The US bond yields have moved up quite sharply, the 10-year treasury has touched 1.60 percent and this movement is occasioned by the expectations of a higher price level in the United States. As economic recovery is happening at a swift pace, faster than expected, some amount of inflation would likely crop up. This has been confirmed by the Federal Reserve but chairman Jerome Powell also hinted that the rise in inflation would be transient. But, the market believes that the moment the price level rises, the Fed will start modifying the policy stance, though gradually. This is causing the current surge in yields.
The question is whether there will be inflationary pressures in the domestic economy too? Domestic inflationary pressures may rise if fuel prices continue to go up. Brent is going up and it is expected to climb higher and may hurt the Indian economy, as the country is a major crude importer.
The second-quarter corporate performance was good on account of operational efficiencies, whereas the third quarter reaffirmed improving earnings. In line with the preceding quarter, EBITDA margins also showed further improvement. The topline growth, too, reported healthy numbers, indicating improved demand conditions.
Most Nifty companies beat analyst estimates and after a fairly long gap corporates may witness a round of earnings upgrades, thereby partly allaying concerns about rich valuations. High commodity and oil prices may have a negative impact on some sectors. This may be aggravated if there is a rise in yields and consequently if the borrowing costs go up. These are factors to be considered while taking a look at the market.
Several studies have been carried out on inflation and market valuations, covering the US market over the last 150 years.
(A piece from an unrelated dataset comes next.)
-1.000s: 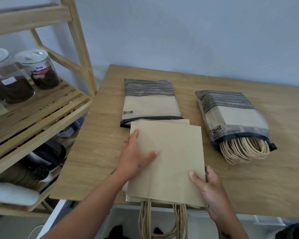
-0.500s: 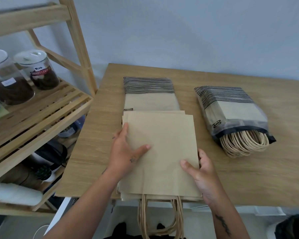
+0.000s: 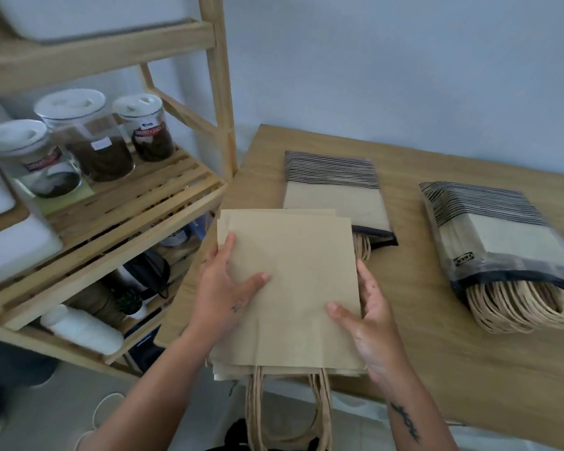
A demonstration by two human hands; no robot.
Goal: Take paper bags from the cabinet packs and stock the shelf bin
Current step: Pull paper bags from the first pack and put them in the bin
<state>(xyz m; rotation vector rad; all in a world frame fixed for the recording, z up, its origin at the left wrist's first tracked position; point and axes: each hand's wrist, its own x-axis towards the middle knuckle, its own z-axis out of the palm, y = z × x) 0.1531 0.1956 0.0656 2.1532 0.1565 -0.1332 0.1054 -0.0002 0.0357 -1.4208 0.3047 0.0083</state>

These studies reveal that the optimal inflation levels are somewhere around 2 to 3 percent. Below the 3-percent mark but gradually rising inflation is the time when price-to-earnings (PEs) rise, the valuations rise and able to sustain at higher levels. But when inflation moves beyond 4 percent and continues to rise, valuations start falling gradually. Similarly, long-term data analysis proves that for inflation levels of 2 to 3 percent, equities provided positive real returns but above 3 percent inflation impaired the ability of equities to give positive real returns.
This impairment is due to just one factor—inflation leads to higher official interest rates or base rate, it affects the cost of funds and therefore, the profitability of a large number of corporates. When the cost of funds rises, the profitability of corporates comes down, their interest servicing capacity, too, gets hit. This is precisely why rising interest rates are considered the worst enemy of equity markets.